(Data excerpt)
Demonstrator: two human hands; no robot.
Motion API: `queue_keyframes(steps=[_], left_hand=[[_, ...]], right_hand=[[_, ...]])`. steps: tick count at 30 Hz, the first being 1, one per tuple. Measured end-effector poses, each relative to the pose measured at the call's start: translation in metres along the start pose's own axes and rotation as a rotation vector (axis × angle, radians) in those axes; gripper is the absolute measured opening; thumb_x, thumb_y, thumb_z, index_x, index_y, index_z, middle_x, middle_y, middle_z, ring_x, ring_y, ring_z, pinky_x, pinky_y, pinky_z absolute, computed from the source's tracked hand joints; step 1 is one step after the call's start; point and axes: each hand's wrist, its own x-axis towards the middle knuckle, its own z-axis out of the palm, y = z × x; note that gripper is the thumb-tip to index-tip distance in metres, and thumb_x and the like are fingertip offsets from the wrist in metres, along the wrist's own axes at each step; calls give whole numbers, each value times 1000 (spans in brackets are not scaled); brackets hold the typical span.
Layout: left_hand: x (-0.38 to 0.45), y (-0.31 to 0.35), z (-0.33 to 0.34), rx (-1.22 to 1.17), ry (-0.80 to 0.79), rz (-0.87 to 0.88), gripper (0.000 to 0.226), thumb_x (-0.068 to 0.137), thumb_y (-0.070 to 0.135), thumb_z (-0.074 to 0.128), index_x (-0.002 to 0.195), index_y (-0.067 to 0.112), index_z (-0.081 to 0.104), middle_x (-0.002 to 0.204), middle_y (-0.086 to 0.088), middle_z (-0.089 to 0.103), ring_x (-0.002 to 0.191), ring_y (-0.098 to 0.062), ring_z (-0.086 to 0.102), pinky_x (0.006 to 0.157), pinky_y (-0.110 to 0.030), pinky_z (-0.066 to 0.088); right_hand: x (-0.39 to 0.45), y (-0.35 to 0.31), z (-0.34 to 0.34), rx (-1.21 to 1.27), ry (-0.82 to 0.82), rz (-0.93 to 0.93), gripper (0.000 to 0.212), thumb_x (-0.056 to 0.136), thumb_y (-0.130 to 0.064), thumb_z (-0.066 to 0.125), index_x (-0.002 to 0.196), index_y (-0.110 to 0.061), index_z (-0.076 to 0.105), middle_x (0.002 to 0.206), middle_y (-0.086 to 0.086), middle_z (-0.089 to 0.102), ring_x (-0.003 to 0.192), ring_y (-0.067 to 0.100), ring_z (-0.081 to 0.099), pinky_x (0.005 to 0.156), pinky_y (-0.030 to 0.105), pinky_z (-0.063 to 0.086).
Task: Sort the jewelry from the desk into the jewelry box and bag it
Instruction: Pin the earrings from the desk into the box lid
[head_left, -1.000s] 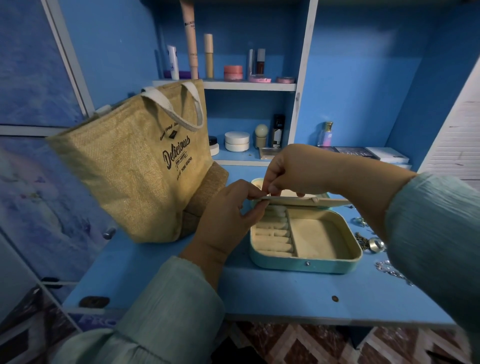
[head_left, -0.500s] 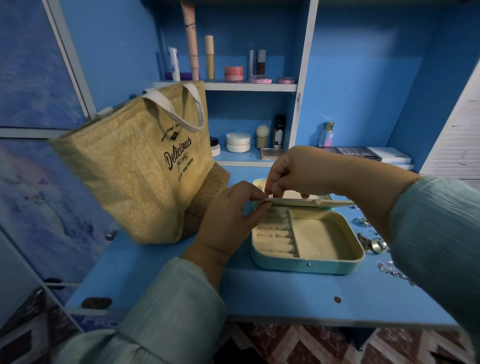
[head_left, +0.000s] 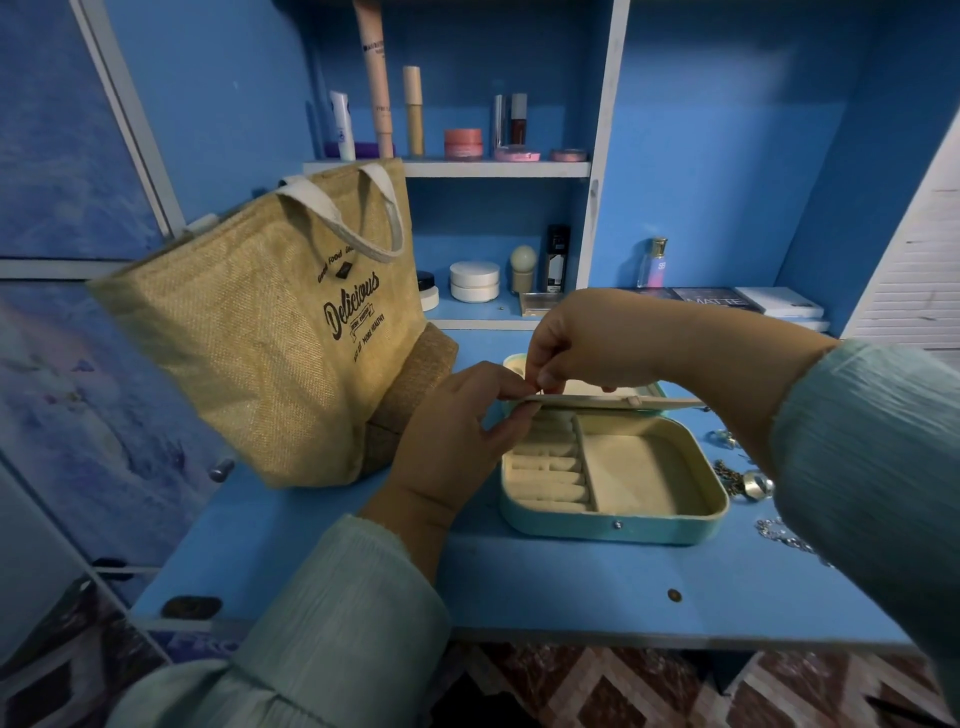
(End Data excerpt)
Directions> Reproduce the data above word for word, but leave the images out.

Answer to the exercise>
Demonstrator: two human hands; no robot.
Motion API: `queue_keyframes(steps=[_], left_hand=[[_, ...]], right_hand=[[_, ...]])`. steps: tick count at 30 Hz, the first being 1, one per tuple. Measured end-effector poses, each relative to the pose measured at the call's start: translation in metres along the start pose's own axes and rotation as a rotation vector (axis × angle, radians) in those axes; gripper is the absolute measured opening; thumb_x, thumb_y, thumb_z, index_x, index_y, index_z, middle_x, middle_y, middle_z, ring_x, ring_y, ring_z, pinky_x, pinky_y, pinky_z absolute, computed from the source's tracked hand joints; step 1 is one step after the call's start; point and axes: each hand's wrist, its own x-axis towards the middle knuckle, its own z-axis out of the palm, y = z × x; note that gripper is the thumb-tip to index-tip distance in metres, and thumb_x and the like are fingertip offsets from the wrist in metres, along the wrist's own axes at each step; calls give whole numbers, each value times 1000 (spans in brackets are not scaled); brackets hold the typical span.
Layout: left_hand: x (-0.38 to 0.45), y (-0.31 to 0.35), z (-0.33 to 0.34), rx (-1.22 to 1.17), ry (-0.80 to 0.79), rz (-0.87 to 0.88), gripper (0.000 to 0.226), thumb_x (-0.068 to 0.137), thumb_y (-0.070 to 0.135), thumb_z (-0.074 to 0.128), index_x (-0.002 to 0.195), index_y (-0.067 to 0.112), index_z (-0.081 to 0.104), middle_x (-0.002 to 0.204), middle_y (-0.086 to 0.088), middle_z (-0.089 to 0.103), ring_x (-0.002 to 0.191), ring_y (-0.098 to 0.062), ring_z (-0.086 to 0.102), pinky_x (0.006 to 0.157), pinky_y (-0.110 to 0.030), pinky_z (-0.066 to 0.088); right_hand: x (-0.39 to 0.45), y (-0.35 to 0.31), z (-0.34 to 0.34), rx (-1.21 to 1.27), ry (-0.82 to 0.82), rz (-0.93 to 0.93), gripper (0.000 to 0.212), thumb_x (-0.056 to 0.136), thumb_y (-0.130 to 0.064), thumb_z (-0.066 to 0.125), index_x (-0.002 to 0.196), index_y (-0.110 to 0.061), index_z (-0.076 to 0.105), middle_x (0.002 to 0.206), middle_y (-0.086 to 0.086), middle_z (-0.089 to 0.102), ring_x (-0.003 to 0.192), ring_y (-0.067 to 0.100), ring_z (-0.081 to 0.099), pinky_x (0.005 to 0.156), pinky_y (-0.030 to 0.105), pinky_z (-0.063 to 0.086).
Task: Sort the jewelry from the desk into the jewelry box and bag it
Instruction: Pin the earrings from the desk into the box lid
[head_left, -1.000s] 
[head_left, -0.500s] 
[head_left, +0.000s] 

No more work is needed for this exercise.